Here’s how Texas lawmakers plan to ban hair discrimination through The CROWN Act

See what Texas lawmakers are doing to end hair discrimination
See what Texas lawmakers are doing to end hair discrimination

HOUSTON – A Texas lawmaker is helping to champion a law that would prevent hair discrimination in the workplace and in schools.

Deandre Arnold, a former high school senior from Mont Belvieu, was suspended in 2002 over the length of his dreadlocks.

The dress code at Barbers Hill High School forced Arnold to choose between his Trinidadian culture and his diploma.

“They said that even though my hair was up, that if it was down it would be out of dress code,” Deandre told KPRC 2.

Deandre made national news with the story going viral. His dreadlocks received love from the likes of Ellen DeGeneres. The high school senior ultimately transferred to another school in order to graduate and keep his long hair.

State Rep. Ron Reynolds from Missouri City said right now, Texas has no law protecting against hair discrimination based on style or texture. There’s no protection in an office setting or in the classroom, but Reynolds said that has to change.

“We believe it’s right on time for Texas to move into the 21st Century,” said Reynolds.

Kiara Meade is a Houston-area school counselor who transitioned to her natural roots 10 years ago and now wears dreadlocks. Meade hasn’t faced punishment from an employer, but she said there were times when she felt uncomfortable at work.

“More so with colleagues if they could ask if they could touch my hair,” she recounted. “Some have been just genuine curiosity, and some - I don’t want to say they were looking at me like a zoo.”

Meade said for far too long straight hair has been perceived as the standard of beauty.

“So, I think it’s really important to talk about the beauty of our hair. To talk about versatility. It’s our pride. It’s our joy,” Meade said.

Research by the Crown Coalition, which advocates for ending hair discrimination, found that black women are 1.5 times more likely to be sent home from the work for their hair. The study also found 80% of women would change their hair from its natural state to adapt in predominantly white workplaces.

Timeka Moore specializes in natural hair at her salon Sugacurls in west Houston. Moore said in the 17 years she’s been doing natural hair, she’s noticed that times are changing.

More women are transitioning from chemical relaxers, which she said are toxic to the skin, back to natural waves, kinks, curls and coils. Some even choose to use protective styles like braids and wigs to reduce the tension on their follicles.

Moore said reciting positive affirmations can help foster self-love.

“When they do that, they can look in the mirror and say, ‘It doesn’t matter if so-and-so doesn’t like my curl pattern. (It) doesn’t matter what this person says. I’m beautiful the way I am,’” Moore said.

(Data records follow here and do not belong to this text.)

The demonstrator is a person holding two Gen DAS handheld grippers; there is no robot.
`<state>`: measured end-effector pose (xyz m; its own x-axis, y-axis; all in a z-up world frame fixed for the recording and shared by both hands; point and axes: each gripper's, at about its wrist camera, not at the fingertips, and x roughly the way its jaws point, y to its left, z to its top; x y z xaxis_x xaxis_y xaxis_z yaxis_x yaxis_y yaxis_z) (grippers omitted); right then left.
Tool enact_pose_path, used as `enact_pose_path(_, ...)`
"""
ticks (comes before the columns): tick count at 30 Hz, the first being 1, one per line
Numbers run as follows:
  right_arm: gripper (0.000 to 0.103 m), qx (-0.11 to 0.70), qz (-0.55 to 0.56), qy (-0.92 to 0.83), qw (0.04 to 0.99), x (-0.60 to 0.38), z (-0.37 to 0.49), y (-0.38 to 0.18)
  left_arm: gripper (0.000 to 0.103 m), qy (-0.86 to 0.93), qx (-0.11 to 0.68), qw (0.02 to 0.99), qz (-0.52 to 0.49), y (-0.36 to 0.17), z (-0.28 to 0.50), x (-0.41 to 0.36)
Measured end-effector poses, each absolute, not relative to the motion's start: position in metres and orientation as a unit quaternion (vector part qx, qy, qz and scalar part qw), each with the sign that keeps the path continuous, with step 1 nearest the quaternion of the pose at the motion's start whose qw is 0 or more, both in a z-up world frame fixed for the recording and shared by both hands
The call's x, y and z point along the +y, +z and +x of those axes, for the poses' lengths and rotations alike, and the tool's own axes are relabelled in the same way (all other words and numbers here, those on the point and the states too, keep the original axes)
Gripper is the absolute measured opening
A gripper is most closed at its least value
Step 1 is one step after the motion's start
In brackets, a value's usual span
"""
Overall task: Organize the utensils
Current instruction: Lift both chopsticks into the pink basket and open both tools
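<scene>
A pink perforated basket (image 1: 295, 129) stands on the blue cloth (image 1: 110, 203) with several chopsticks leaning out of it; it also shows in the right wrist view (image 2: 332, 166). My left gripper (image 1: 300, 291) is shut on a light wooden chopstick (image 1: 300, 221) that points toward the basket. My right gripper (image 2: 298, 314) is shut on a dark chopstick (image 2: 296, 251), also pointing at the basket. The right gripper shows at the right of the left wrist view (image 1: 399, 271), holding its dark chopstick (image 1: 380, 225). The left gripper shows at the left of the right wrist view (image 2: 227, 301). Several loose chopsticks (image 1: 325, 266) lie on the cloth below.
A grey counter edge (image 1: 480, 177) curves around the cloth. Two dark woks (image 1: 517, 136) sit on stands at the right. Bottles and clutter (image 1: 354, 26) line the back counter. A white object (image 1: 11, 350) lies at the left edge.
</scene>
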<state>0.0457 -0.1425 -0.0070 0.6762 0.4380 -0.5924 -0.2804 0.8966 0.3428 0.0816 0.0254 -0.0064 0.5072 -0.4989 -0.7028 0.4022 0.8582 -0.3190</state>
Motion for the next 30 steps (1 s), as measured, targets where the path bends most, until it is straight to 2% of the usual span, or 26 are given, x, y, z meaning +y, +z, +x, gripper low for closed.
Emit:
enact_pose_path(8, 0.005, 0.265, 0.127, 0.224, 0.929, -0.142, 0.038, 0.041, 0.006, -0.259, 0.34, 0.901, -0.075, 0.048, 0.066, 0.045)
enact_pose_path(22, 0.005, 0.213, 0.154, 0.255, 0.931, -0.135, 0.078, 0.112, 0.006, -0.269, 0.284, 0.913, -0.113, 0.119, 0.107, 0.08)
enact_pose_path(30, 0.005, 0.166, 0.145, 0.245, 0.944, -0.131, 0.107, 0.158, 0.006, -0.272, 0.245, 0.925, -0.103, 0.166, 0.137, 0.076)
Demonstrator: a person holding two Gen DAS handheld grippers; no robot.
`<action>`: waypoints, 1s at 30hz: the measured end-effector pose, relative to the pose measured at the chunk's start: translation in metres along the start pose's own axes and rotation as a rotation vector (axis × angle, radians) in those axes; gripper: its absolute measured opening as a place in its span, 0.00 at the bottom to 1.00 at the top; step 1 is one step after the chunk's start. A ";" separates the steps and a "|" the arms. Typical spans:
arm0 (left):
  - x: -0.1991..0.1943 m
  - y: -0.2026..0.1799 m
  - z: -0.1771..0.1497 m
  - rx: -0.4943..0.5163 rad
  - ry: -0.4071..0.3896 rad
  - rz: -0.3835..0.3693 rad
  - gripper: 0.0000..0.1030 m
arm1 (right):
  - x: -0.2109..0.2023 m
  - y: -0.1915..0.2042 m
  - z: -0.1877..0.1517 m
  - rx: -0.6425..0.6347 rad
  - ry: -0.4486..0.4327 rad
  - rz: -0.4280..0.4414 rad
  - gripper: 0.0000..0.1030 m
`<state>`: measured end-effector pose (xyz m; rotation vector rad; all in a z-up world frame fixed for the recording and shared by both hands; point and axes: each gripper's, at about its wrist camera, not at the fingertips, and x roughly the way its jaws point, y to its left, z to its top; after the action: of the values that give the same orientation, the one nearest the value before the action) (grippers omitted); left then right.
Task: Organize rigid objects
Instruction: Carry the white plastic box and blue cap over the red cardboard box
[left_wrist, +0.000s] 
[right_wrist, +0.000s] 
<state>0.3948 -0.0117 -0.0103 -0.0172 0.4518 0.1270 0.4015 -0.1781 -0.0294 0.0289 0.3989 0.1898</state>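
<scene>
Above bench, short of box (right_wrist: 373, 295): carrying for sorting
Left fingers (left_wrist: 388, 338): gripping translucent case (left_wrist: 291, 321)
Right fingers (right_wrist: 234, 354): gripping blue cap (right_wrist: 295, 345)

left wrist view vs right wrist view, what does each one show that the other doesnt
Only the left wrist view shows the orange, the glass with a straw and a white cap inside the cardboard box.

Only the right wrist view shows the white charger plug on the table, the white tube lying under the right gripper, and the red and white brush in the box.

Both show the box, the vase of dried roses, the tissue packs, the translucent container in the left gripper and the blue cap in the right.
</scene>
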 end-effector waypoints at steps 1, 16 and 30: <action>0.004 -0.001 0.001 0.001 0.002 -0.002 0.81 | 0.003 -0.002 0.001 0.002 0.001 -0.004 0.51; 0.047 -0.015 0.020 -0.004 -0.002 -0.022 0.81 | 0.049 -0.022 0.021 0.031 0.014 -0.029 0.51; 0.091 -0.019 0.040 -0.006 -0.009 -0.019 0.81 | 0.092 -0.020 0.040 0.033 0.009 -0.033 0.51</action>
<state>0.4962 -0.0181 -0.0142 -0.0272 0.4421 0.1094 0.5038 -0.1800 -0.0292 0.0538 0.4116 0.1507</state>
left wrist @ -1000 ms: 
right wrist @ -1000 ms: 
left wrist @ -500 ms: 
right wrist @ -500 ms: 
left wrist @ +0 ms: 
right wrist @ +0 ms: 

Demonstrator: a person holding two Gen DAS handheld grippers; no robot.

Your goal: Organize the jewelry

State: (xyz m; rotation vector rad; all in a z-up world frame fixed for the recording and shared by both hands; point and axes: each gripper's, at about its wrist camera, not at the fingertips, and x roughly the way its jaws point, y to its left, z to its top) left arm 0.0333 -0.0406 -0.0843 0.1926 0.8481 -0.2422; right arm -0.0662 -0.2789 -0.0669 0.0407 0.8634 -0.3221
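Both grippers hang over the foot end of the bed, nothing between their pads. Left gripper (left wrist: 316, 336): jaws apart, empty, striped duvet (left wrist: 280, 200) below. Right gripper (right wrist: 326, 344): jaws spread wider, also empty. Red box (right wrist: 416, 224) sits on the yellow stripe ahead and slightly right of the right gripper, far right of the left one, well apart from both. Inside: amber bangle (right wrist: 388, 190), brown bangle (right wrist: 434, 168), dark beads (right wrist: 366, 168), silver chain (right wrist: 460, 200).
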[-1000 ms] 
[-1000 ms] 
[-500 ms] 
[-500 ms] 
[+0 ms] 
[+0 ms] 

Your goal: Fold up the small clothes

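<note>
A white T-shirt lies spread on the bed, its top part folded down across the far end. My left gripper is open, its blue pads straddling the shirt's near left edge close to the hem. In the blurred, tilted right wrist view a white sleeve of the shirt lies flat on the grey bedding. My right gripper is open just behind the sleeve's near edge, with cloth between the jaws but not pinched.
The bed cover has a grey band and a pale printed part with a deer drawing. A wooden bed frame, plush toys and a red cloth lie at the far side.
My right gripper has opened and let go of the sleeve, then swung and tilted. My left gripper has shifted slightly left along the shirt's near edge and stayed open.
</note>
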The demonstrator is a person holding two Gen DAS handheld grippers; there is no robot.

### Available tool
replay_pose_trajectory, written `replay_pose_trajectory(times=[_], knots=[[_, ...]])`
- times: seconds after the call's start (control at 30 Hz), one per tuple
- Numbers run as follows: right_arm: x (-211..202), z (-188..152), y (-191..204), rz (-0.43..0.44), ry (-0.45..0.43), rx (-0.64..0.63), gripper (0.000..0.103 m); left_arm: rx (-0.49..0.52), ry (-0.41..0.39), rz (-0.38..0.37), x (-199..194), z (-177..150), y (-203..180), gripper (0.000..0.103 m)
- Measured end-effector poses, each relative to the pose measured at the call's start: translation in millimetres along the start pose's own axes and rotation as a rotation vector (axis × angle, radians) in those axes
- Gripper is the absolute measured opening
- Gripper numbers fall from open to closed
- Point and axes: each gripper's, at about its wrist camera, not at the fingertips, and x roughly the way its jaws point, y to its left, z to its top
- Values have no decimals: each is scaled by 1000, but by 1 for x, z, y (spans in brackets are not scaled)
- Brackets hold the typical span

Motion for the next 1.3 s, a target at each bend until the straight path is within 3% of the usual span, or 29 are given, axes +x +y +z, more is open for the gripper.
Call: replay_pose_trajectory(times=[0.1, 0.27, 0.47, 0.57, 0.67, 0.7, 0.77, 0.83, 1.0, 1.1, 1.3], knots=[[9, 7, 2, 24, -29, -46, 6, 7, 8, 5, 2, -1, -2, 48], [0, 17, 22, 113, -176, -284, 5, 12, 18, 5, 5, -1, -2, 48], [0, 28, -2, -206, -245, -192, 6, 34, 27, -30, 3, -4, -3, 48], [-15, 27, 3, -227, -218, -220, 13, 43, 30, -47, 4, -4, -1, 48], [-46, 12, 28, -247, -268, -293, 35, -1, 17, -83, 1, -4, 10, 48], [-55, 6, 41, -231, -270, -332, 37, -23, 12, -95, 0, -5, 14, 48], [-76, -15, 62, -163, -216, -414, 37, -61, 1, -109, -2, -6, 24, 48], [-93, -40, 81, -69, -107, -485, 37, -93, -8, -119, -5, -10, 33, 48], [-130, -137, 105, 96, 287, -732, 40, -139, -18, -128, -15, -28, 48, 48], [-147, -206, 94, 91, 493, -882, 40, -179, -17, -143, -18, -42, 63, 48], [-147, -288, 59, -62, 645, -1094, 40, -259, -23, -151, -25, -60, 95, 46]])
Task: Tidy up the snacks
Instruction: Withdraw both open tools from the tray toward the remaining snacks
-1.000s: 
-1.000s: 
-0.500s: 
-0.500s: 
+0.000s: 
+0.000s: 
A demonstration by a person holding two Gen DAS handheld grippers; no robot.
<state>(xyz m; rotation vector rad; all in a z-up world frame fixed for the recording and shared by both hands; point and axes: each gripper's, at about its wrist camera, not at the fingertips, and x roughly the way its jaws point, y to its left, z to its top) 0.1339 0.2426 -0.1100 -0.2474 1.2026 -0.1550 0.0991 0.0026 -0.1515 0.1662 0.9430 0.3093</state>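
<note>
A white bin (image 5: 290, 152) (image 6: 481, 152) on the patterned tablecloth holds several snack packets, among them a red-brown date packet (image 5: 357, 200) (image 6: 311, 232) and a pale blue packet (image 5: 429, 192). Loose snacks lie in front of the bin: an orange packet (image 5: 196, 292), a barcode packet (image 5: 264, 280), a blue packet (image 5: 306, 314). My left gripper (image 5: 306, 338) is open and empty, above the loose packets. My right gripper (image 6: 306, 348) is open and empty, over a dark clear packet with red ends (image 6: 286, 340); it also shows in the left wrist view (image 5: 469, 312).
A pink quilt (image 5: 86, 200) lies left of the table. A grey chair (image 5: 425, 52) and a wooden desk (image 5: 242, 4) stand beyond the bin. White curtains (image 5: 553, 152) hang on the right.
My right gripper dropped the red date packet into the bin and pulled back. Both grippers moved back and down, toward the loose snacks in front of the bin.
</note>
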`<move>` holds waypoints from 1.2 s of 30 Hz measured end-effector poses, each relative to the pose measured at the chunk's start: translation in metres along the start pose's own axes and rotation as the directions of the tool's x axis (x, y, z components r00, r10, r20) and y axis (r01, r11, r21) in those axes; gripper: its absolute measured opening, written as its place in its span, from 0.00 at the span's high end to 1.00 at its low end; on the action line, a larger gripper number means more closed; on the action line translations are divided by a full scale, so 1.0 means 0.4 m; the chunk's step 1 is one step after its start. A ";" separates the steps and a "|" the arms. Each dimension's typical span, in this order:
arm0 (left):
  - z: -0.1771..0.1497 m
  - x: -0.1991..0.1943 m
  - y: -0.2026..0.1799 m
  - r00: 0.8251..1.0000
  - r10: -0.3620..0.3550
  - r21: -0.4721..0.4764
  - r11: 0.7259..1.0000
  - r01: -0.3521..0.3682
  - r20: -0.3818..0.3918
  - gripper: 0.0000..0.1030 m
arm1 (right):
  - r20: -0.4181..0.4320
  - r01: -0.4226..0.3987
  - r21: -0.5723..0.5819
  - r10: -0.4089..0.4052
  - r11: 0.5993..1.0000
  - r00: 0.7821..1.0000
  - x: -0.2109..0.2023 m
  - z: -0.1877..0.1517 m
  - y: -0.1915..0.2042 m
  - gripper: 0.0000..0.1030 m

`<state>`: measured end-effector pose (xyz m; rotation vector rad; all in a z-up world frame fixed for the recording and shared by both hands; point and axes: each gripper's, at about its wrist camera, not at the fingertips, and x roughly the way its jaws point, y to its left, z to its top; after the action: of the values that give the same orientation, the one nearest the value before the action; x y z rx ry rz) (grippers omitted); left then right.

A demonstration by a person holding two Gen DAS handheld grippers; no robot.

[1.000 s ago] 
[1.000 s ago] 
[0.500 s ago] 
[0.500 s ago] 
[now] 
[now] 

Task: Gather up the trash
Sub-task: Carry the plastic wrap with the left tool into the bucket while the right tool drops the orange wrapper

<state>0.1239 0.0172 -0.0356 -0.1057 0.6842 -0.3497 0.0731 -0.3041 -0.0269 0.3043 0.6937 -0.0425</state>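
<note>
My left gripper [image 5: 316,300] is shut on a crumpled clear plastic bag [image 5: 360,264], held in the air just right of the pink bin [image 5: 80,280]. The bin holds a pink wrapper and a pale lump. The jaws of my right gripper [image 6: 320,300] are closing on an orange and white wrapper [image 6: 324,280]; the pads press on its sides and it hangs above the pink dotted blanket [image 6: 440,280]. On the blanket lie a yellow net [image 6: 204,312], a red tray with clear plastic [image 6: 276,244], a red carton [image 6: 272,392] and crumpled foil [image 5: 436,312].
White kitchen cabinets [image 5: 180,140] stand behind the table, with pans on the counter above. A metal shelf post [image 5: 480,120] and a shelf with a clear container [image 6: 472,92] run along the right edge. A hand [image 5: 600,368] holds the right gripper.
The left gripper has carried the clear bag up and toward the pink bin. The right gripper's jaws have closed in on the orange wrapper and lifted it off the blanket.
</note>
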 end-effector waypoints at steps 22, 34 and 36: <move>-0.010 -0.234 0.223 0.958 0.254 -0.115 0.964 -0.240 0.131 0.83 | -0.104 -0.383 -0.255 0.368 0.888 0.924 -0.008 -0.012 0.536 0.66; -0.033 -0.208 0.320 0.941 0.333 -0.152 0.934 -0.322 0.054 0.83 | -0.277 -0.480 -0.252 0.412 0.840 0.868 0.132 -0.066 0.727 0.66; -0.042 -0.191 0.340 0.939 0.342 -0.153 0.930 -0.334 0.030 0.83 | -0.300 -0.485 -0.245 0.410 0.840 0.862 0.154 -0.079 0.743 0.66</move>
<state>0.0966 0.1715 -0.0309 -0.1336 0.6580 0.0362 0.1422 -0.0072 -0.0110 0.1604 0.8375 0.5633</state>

Katy-based hair specialist, Karess The Stylist, said the natural hair movement has come a long way.

“If you go to Target and you walk down the ethnic hair care aisle, you’ll see a lot more hair care products now,” she said. “There’s a greater selection now than how it was in 2009.”

In the past, many naturals had to make hair products out of their kitchen.

“We had to become our own hair chemist and (it) kind of became a hobby for some of us, and that’s really how a lot of products made their way to the shelves,” said Jessica Tapley, a manager at Target in Missouri City.

Now, there are options. Tapley said the average Target store will carry 59 brands of products tailored to natural hair.

All of this progress and growth is something Shavon LeBlanc has been working toward. She’s the author of “Fearless,” a children’s book of 21 affirmations to help children be bold, confident and courageous. On the cover, you’ll find young girls wearing waves and puffs.

“I think representation is important,” LeBlanc said. “I think young girls seeing other girls that look like them in print is so vital.”

Reynolds has introduced House Bill 38, which is more widely known as the CROWN Ac, in the Texas Legislature.

“There’s been a national movement for the CROWN Act, and we believe it’s right on time for Texas to move into the 21st Century and look at students and people based upon their work ethic not based upon how they chose to wear their hair,” said the lawmaker.

Eight states have passed the CROWN Act. Reynolds is hopeful Texas will be next.

HB 38 was referred to the States Affairs Committee in February. Reynolds said he’s working to get bi-partisan support so it can head to Governor Greg Abbott’s desk.